Quand les premiers titres annonçant ce démonstrateur ont paru, son nom, Filante Record 2025, évoquait tout de suite l’Etoile Filante de 1956, qui avait établi un record de vitesse dans la catégorie des véhicules pesant moins d’une tonne. Sur le lac salé de Bonneville, cette étoile établissait un record à 308 km/h et des poussières, avec une motorisation par turbine. Mais en découvrant le concept de 2025 on est alors surpris : physiquement, il ne doit rien à celle qui lui a donné son nom. L’Etoile Filante ressemblait au bolide décapotable de Penelope Pitstop dans les Fous du volant : toute en rondeurs et en courbes, gracile, frêle, légère, taillée pour fendre l’air en douceur, sans aucune forme d’agressivité. Une carrosserie faite pour épouser l’atmosphère et lui faire vivre sa nuit de noces sans passer par la phase des préliminaires. La Filante Record 2025 semble, au premier abord, bien moins fluide. Si ses roues sont elles aussi carénées, elle présente des trains roulants hors-bord, nichés dans des ailes rapportées qui constituent, aussi, autant de déflecteurs aérodynamiques guidant l’air sur les flancs, cintrant le flux vers l’arrière pour réduire la trainée. Rien de commun donc entre l’ancêtre et l’héritière. Mais Sylvia Dos Santos, qui est aux appellations commerciales, au sein de la direction du marketing de Renault2 ce que Maître Capelo était aux Jeux de 20 heures, nous explique qu’en réalité, c’est un double hommage que rend ce nom : Filante évoque bel et bien l’Etoile Filante. Mais Record est une référence aux déclinaisons sportives de la 40 cv qui avait battu toute une série de records d’endurance en 1925 et 1926. On devine donc que 2025, c’est l’occasion de fêter le centenaire des exploits de cet engin au look beaucoup plus brutaliste que l’Etoile Filante, auquel la Filante Record 2025 fait esthétiquement beaucoup plus clairement écho.

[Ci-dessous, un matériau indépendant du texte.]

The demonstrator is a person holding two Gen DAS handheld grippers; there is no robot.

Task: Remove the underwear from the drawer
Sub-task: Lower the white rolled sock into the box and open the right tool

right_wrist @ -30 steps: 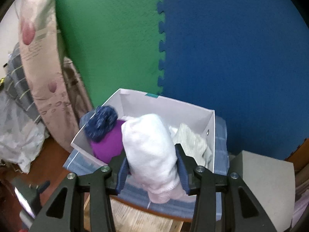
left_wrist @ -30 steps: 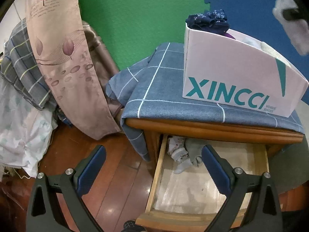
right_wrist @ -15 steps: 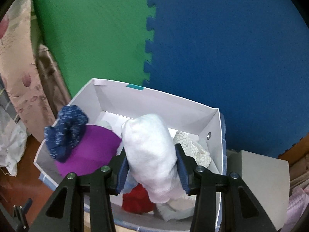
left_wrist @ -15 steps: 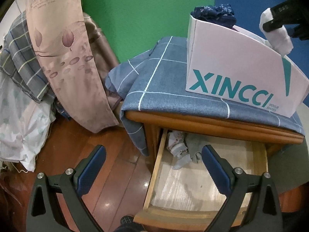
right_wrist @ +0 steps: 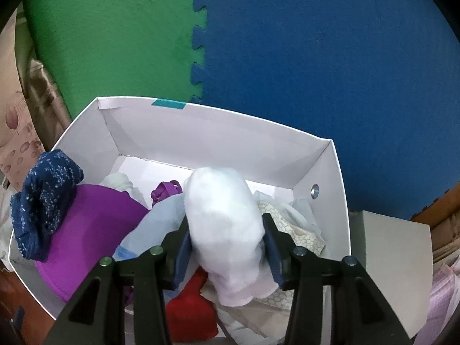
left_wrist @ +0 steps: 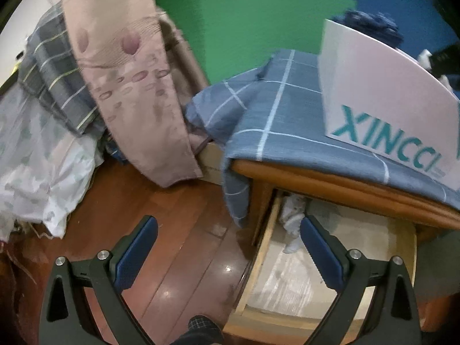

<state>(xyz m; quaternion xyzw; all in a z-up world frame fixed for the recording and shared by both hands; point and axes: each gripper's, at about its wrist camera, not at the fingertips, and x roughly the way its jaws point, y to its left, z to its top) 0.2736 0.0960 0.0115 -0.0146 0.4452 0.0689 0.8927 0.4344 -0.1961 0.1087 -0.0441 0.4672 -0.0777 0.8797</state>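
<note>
green and blue foam wall, wooden floor

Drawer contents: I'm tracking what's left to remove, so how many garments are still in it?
2, it seems: a white patterned piece and a grey one beside it, bunched in the drawer at its back left corner. The left gripper partly blocks them; more may be hidden.
</note>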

C’est qu’à vrai dire, ce demo-car (utilisons le bon mot…) tente d’être le digne héritier de ces deux ancêtres. De l’Etoile Filante, la Filante Record 2025 reprend le soin apporté aux matériaux utilisés afin de réduire le plus possible le poids de l’engin. Dans le même esprit, elle mise sur une forme de motorisation qui demeure encore un peu alternative, puisqu’elle est électrique, sa devancière misant, elle, sur une turbine Turbomeca qui n’eut pas de mise en application hors des lacs salés. Evidemment, le moteur électrique n’est pas en soi une nouveauté mais ce demo-car a pour but, comme tout ce qui se conçoit actuellement d’électrique, de peaufiner la balance entre poids, puissance, autonomie et performance, puisque c’est ce combo qui écrase jusque là l’automobile électrique et lui fait perdre une bonne partie du sens qu’elle peut avoir.

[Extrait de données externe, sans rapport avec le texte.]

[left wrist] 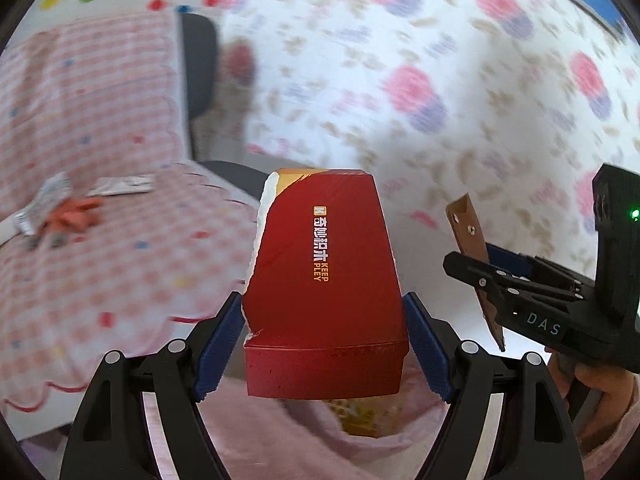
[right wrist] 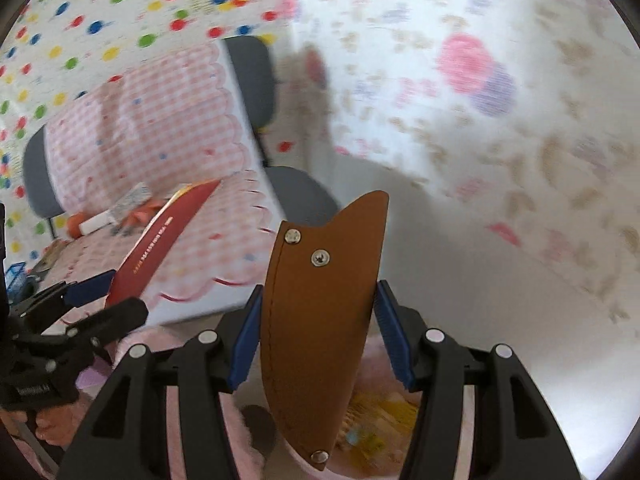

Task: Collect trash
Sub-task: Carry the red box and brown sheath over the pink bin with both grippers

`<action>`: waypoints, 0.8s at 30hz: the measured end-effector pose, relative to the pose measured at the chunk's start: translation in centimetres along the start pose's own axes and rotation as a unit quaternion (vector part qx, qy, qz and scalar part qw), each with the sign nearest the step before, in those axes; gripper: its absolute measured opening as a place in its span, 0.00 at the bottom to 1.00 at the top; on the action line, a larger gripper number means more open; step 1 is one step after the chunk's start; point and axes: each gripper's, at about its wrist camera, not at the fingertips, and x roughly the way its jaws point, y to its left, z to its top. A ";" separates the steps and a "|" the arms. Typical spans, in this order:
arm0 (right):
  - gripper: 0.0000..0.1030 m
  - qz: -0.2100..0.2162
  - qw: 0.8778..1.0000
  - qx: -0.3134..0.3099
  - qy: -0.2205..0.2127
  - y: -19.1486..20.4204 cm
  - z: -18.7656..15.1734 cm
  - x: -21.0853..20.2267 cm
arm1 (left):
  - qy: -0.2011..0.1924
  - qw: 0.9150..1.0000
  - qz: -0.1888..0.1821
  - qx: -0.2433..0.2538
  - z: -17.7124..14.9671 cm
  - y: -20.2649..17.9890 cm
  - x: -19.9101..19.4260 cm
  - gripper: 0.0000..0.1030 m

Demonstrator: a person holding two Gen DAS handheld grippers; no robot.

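Both pieces of trash in hand, above the pink bin

Our left gripper clamps the red box, light and crushable, by its sides; our right gripper grasps the stiff brown leather sheath at mid-length, over the bin.

Looks like a home room to me, lived-in and soft-furnished. I see a grey chair on the left draped with a pink checked quilted cover, and floral cloth with pink and purple blooms filling the far and right side. Far left hangs a white sheet with coloured dots. Small litter sits on the chair seat. Everything beyond is motion-blurred.
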 end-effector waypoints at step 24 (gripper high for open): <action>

Mais justement : parce que le nouveau modèle est électrique, il lui serait difficile d’adopter une silhouette aussi basse et fuselée : il faut bien parvenir à mettre la couche de batteries quelque part. La Filante Record 2025 est dès lors nettement plus haute dans son attitude, exactement comme l’était la 40cv. Son esthétique brutale plonge ses racines dans ces engins qu’on créait dans les années 10 et 20 pour battre tous les records possibles de l’époque, au prix parfois de la vie de ceux qui osaient se mettre à leur volant. Les récits d’accidents tragiques ne manquent pas, culminant sans doute avec la décapitation, au volant, de John Parry-Thomas par l’une des chaines de transmission de sa Babs, cassée net dans l’effort sur la plage de Pendine Sands, en 1927. Pour le dire simplement, et la Renault 40cv ne fait pas exception : ces monstres puent la mort, et c’est ce qui fait toute leur beauté. Leur esthétique sans fioritures, leur allure n’admettant aucun compromis, leur total refus de faire dans le « joli », l’absence de sens de « beau » dont elles font preuve est précisément ce qui leur permet d’être authentiquement belles. Car la beauté est précisément ce qui se trouve sans s’être cherché, ce qui s’impose comme allant de soi sans correspondre à aucun critère préalable.

Avec sa carrosserie dont l’habitacle est construit à partir de panneaux de simili cuir tendus sur une structure en bois (c’est le système de conception Weymann), ses lignes de démarcation nettes mettant en valeur son compartiment moteur réalisé, lui, en panneaux de métal sommairement ajustés, avec ses volumes insensés, totalement dédiés à la mécanique, manifestant on ne peut plus clairement à quel point ici c’est le moteur qui importe, dévorant l’espace, monopolisant le volume au point de repousser le conducteur loin en arrière (mais ça, c’est la norme à l’époque) et de ne ménager au dessus du capot qu’une meurtrière en guise de pare-brise.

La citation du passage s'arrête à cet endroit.